EXERCISE OBJECTIVE: Quote the listing below in its entirety.
-------------------------
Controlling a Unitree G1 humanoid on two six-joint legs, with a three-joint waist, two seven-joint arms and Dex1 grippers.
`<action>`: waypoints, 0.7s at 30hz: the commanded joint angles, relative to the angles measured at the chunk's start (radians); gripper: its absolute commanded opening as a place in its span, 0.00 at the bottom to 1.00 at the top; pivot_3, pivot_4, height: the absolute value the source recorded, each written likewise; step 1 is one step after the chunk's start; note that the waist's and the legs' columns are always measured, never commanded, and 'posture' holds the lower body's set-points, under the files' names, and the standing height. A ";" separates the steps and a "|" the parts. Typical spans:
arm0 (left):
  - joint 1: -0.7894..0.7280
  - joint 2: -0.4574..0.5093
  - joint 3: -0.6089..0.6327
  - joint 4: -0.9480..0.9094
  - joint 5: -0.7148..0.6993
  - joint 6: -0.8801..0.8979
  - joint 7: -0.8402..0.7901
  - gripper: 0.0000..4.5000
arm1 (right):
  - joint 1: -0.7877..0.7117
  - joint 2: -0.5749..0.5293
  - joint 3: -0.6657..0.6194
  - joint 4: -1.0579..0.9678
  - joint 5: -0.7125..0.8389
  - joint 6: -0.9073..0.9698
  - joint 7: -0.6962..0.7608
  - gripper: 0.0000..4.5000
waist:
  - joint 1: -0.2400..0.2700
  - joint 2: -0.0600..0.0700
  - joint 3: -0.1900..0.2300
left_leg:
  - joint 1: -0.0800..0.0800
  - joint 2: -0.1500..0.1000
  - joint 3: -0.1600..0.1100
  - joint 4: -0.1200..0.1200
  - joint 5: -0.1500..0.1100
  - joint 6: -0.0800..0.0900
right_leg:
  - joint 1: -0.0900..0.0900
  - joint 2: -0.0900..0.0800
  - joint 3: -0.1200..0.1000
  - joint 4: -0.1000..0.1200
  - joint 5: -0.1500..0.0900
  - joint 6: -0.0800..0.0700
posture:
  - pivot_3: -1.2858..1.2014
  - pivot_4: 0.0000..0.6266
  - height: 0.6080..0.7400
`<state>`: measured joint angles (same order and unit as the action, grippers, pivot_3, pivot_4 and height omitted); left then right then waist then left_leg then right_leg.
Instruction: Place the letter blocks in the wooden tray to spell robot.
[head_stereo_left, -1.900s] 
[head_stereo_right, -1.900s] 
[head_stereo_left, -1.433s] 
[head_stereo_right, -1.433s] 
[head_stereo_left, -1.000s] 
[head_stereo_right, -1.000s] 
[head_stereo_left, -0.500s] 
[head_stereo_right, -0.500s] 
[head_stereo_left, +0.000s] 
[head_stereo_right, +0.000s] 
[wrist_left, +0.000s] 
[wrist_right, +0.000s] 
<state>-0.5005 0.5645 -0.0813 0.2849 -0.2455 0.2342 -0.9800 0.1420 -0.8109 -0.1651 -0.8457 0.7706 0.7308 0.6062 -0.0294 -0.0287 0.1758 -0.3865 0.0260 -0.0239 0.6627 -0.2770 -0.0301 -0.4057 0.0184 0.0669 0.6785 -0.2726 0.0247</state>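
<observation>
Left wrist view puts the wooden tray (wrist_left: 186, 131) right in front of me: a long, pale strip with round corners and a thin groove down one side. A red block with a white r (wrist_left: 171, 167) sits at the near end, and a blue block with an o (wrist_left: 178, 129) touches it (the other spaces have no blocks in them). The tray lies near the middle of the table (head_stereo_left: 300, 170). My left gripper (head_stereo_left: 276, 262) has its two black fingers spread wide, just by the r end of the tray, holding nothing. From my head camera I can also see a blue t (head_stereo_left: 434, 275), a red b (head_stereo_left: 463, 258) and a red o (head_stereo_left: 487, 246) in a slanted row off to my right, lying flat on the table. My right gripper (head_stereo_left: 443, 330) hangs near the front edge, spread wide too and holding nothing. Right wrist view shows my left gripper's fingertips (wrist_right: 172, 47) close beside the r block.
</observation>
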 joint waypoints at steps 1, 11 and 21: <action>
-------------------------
RESPONSE BELOW:
Controlling a Unitree G1 humanoid on two six-joint legs, with a three-joint waist, two seven-joint arms and Dex1 grippers.
`<action>`: waypoints, 0.7s at 30hz: the commanded joint angles, relative to the angles measured at the chunk's start (radians); gripper: its absolute commanded opening as a place in its span, 0.00 at the bottom to 1.00 at the top; pivot_3, pivot_4, height: the absolute value the source recorded, each written likewise; step 1 is one step after the chunk's start; note that the waist's and the legs' columns are always measured, never commanded, and 'posture' holds the lower body's set-points, under the files' names, and the standing height. A ";" separates the steps and a "|" the parts. Typical spans:
arm0 (left):
  - joint 1: -0.7894..0.7280
  - joint 2: -0.4574..0.5093
  - joint 3: -0.6089..0.6327
  - joint 4: -0.9480..0.9094
  - joint 5: -0.7148..0.6993
  - joint 6: -0.8801..0.8979
  - joint 7: -0.8402..0.7901
  - gripper: 0.0000..4.5000
arm1 (right):
  - joint 1: -0.7877..0.7117
  - joint 2: -0.5749..0.5293
  - joint 3: -0.6657..0.6194
  - joint 4: -1.0579..0.9678
  - joint 5: -0.7125..0.8389
  - joint 6: -0.9073..0.9698
  - joint 7: -0.6962..0.7608
  - gripper: 0.0000..4.5000
waist:
  - joint 1: -0.2400..0.2700
  - joint 2: -0.0600..0.0700
  - joint 3: -0.1900..0.2300
left_leg:
  - joint 1: -0.0800..0.0800
  - joint 2: -0.1500..0.1000
  - joint 3: -0.1600..0.1100
  - joint 4: -0.1200..0.1200
  - joint 5: -0.1500..0.1100
  - joint 6: -0.0800..0.0900
right_leg:
  - joint 1: -0.0900..0.0900
  - joint 2: -0.0900..0.0800
  - joint 3: -0.1200..0.1000
  - joint 4: -0.1000..0.1200
  - joint 5: -0.1500..0.0900
  - joint 6: -0.0800..0.0700
posture:
  - pivot_3: -1.2858..1.2014
  - pivot_4: 0.0000..0.6266
  - height: 0.6080..0.7400
`<state>`: measured joint angles (same order and unit as the action, grippers, pivot_3, pivot_4 and height omitted); left then right then waist then left_leg then right_leg.
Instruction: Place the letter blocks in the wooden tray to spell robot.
[head_stereo_left, -1.900s] 
[head_stereo_right, -1.900s] 
[head_stereo_left, -1.433s] 
[head_stereo_right, -1.433s] 
[head_stereo_left, -1.000s] 
[head_stereo_right, -1.000s] 
[head_stereo_left, -0.500s] 
[head_stereo_right, -0.500s] 
[head_stereo_left, +0.000s] 
[head_stereo_right, +0.000s] 
[wrist_left, +0.000s] 
[wrist_right, +0.000s] 
<state>-0.5005 0.5645 -0.0813 0.2849 -0.2455 0.2342 -0.9800 0.1420 -0.8109 -0.1651 -0.8457 0.7706 0.7308 0.6062 -0.0294 -0.0287 0.1758 -0.3865 0.0260 -0.0239 0.6627 -0.2770 -0.0301 -0.4057 0.0184 0.0669 0.6785 -0.2726 0.0247</state>
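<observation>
Left wrist view puts the wooden tray (wrist_left: 186, 131) right in front of me: a long, pale strip with round corners and a thin groove down one side. A red block with a white r (wrist_left: 171, 167) sits at the near end, and a blue block with an o (wrist_left: 178, 129) touches it (the other spaces have no blocks in them). The tray lies near the middle of the table (head_stereo_left: 300, 170). My left gripper (head_stereo_left: 276, 262) has its two black fingers spread wide, just by the r end of the tray, holding nothing. From my head camera I can also see a blue t (head_stereo_left: 434, 275), a red b (head_stereo_left: 463, 258) and a red o (head_stereo_left: 487, 246) in a slanted row off to my right, lying flat on the table. My right gripper (head_stereo_left: 443, 330) hangs near the front edge, spread wide too and holding nothing. Right wrist view shows my left gripper's fingertips (wrist_right: 172, 47) close beside the r block.
</observation>
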 joint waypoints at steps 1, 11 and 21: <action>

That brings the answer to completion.